Заметьте, это ловко я ввернул,
Про верность на далеком расстоянье,
Ошибки уничтожили сиянье…
Уж лучше бы я умер…

Между тем и этим светом
каруселью
Вращался бы, взирая на нее,
Нет, не взирая, лучше – созерцая,
Как стая тьмы ночной, во тьме мерцая
Под вечною бесстрастною луной.

И что могу я? Развернуть крыло
И удержать над ней в ночном полете…
Она вздохнула, растворив себя…

Отдайте мне хотя бы воздух грусти,
Мгновения печали, поцелуй…
Отдайте мне ее… прошу… молю…
Она сама ко мне уж не вернется,
Летя в ночную тьму по февралю…

Никто не отвечает. Тишина
Печальная сочится через стены…


***
Просто есть красота и особая нежность,
И любовь, что Господь нам послал в наказанье,
И земли этой грязь, но ее безнадежность
Намекает на тайную участь призванья.

Если призван, сумей же прощанье и встречу
Позабыть в этом поле по пятнам соленым,
Перейти и вернуться назад издалече
И в глаза заглянуть хоть на миг удивленным.

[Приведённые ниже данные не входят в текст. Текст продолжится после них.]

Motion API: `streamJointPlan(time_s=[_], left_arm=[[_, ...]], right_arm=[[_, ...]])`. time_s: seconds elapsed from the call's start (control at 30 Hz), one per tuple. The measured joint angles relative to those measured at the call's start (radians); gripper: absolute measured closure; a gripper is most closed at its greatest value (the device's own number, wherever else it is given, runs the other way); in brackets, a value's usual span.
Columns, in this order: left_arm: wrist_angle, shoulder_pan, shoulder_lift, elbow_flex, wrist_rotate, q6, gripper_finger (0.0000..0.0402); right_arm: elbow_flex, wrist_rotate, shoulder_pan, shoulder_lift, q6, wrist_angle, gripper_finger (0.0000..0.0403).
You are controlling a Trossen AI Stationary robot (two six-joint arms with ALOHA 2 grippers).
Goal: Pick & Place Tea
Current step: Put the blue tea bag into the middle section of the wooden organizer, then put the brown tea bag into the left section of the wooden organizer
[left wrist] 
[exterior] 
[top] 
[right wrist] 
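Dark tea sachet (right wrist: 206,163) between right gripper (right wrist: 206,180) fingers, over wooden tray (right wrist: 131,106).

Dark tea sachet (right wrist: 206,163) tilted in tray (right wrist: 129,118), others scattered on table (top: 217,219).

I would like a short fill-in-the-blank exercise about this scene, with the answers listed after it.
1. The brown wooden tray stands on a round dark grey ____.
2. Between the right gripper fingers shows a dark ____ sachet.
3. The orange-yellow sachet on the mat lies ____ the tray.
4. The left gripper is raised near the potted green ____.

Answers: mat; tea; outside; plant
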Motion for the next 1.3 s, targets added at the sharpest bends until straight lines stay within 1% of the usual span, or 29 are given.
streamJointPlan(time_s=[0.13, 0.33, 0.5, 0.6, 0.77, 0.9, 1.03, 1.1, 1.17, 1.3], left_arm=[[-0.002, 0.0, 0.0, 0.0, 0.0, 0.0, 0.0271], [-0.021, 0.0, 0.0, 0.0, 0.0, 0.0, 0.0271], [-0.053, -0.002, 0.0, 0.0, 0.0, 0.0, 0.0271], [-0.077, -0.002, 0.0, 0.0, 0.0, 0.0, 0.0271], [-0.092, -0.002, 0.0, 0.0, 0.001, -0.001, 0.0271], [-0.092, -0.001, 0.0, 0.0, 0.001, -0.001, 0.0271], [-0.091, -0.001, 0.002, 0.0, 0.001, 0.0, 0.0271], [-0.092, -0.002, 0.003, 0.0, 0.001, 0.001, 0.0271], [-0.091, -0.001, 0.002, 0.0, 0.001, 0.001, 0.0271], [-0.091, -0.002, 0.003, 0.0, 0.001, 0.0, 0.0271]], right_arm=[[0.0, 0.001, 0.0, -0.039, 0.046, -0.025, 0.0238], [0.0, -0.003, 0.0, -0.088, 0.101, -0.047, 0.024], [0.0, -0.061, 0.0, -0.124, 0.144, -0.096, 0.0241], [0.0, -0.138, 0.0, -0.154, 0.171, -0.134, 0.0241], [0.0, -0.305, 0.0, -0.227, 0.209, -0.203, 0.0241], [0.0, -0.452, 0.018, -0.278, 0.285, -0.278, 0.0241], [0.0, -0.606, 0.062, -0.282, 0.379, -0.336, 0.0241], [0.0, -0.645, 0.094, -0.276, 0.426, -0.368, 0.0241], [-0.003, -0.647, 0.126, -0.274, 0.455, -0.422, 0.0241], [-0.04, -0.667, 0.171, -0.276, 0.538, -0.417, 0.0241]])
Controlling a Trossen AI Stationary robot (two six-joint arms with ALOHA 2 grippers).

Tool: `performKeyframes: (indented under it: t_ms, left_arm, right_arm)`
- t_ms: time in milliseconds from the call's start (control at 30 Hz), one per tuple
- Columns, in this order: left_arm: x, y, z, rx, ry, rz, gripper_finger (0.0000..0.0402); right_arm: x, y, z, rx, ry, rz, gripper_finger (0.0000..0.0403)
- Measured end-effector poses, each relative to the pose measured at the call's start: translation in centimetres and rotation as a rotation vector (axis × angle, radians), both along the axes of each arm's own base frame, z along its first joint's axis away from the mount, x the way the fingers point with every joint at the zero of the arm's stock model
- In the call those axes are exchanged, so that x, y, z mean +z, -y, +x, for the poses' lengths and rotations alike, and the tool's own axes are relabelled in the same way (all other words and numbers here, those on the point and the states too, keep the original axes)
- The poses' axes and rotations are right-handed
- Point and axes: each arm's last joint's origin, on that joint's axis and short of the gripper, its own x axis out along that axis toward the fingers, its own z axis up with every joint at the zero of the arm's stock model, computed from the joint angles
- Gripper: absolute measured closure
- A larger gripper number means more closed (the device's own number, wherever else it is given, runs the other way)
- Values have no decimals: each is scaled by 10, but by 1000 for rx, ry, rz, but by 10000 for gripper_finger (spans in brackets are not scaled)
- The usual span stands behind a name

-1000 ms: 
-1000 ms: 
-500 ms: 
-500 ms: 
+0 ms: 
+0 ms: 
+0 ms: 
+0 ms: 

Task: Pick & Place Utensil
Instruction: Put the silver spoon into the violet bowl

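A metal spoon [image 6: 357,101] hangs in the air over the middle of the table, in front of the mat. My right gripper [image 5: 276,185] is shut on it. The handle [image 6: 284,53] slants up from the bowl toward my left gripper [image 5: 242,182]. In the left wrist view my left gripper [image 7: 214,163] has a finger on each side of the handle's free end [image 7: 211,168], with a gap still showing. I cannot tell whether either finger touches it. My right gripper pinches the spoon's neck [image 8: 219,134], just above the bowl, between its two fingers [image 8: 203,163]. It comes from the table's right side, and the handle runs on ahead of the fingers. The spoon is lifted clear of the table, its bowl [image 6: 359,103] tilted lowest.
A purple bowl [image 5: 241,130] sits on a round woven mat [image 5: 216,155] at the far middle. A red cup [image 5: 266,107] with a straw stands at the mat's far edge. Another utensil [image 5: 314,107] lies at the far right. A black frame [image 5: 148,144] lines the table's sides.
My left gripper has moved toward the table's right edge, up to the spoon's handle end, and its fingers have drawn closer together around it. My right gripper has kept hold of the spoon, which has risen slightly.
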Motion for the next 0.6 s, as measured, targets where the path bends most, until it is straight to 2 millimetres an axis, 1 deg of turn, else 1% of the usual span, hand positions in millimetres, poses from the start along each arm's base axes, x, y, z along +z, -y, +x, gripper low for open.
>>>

И блажен, кто умеет раздвинуть границы
Между вечностью и прихотливым мгновеньем,
И любовью убитые мертвые птицы
Исчезают, блеснув неземным опереньем.

А всего-то им надо – немного тепла,
И немного проклятья и дóстали хлеба,
И надежду, и пепел сгоревших дотла
И держащих собой это чорное небо…



БОЛЬШОЙ БЕЗГОЛОВЫЙ УКРАИНСКИЙ СОНЕТ

О, поле плодородных ведьм!
Рычат мужские механизмы.
На них безумно скалятся верблюды.
Восток.
На лицах сеялок зеркальных ртутные пятна рассвета.
Оргаистичны вы, сеялки,
пока механизмы оплевывают обессиленные на ковры.
Культиваторы в белых халатах лелеют лилеи ростков.
Так играет земля свои вечные игры.
Зародыш актера в лоне актрисы.
На перевернутой сцене дождь растет, как трава,
и сплетается с маками молний -
солевым отложениям ведьм
благодатен желудочный сок.
Белый лемех стальной надевает железные латы;
семенной многочлен, как початок, в чалме и халате;
ведьмы с визгом в гарем превращают цветущее поле...
Генерал - это маска,
и женщина - маска,
и воин,
и воин,
и воин...
Крестовый поход срывает маски со зданий...
Где же люди?
Люди где?
Люди?
В расслабленных липах старух, как призрак маячит карета;
влагалище царственной флейты
взывает,
взывает:
Варшава – Одесса,
Варшава...
Одесса...
Под белыми шкурами коней бегают мыши восторга.
Флейта раскручивается, как дорога,
Пальцы копыт бегут по отверстиям флейты.

Бежит по флейте фаворит, петляя, как играют гаммы;
у хат картонные казаки грызут фанерные усы;
И в инфузориях очей, митоз затеявших на лицах,
сугробы звезд и в них Луна скользит на полных ягодицах.
Двоится божий храм. Наклонно
сползают драться хутора...
Тиха украинская ночь.
Бесконечная базилика дороги!
Прозрачная колоннада лип!
Кто читает молитву и плачет?
Чей голос?
Ни птицы ли ковыля,
сложив серебряные крылья,
кричат,
и молятся,
и плачут?
Их алюминиевые тела скачут во тьме оскверненного храма.
Так алмазы боятся кимберлитовых трубок могил
и ждут оплодотворяющих движений заступа...
О, голубое дыхание глины!
Из грязи выдохнут человек...
Ворон кричит на костях поселений украинских.

Чего тебе страшиться?
Овсяная луна хрустит на белых зубах лошадей.
Купола целых нот мерцают сквозь диезы заборов.
Панночка!
Панночка!
Посмотри сквозь мою ладонь - она прозрачна.
"Да ей и не страшно!" - кричит многоножка солдатского рта.
"Нет-нет, мне не страшно!"
"Виват!"
Наклонны стены, как мгновенья, после удара до паденья.
Овсяная луна хрустит на белых зубах лошадей.
Чего тебе страшиться?
Черное море.
Белое знамя.
Красная кровь.
Когда молишься, Врубель смотрит из дерева.
На перевернутой сцене намело сугробы пепла.
Одинокие пустые сани скользят неизвестно куда.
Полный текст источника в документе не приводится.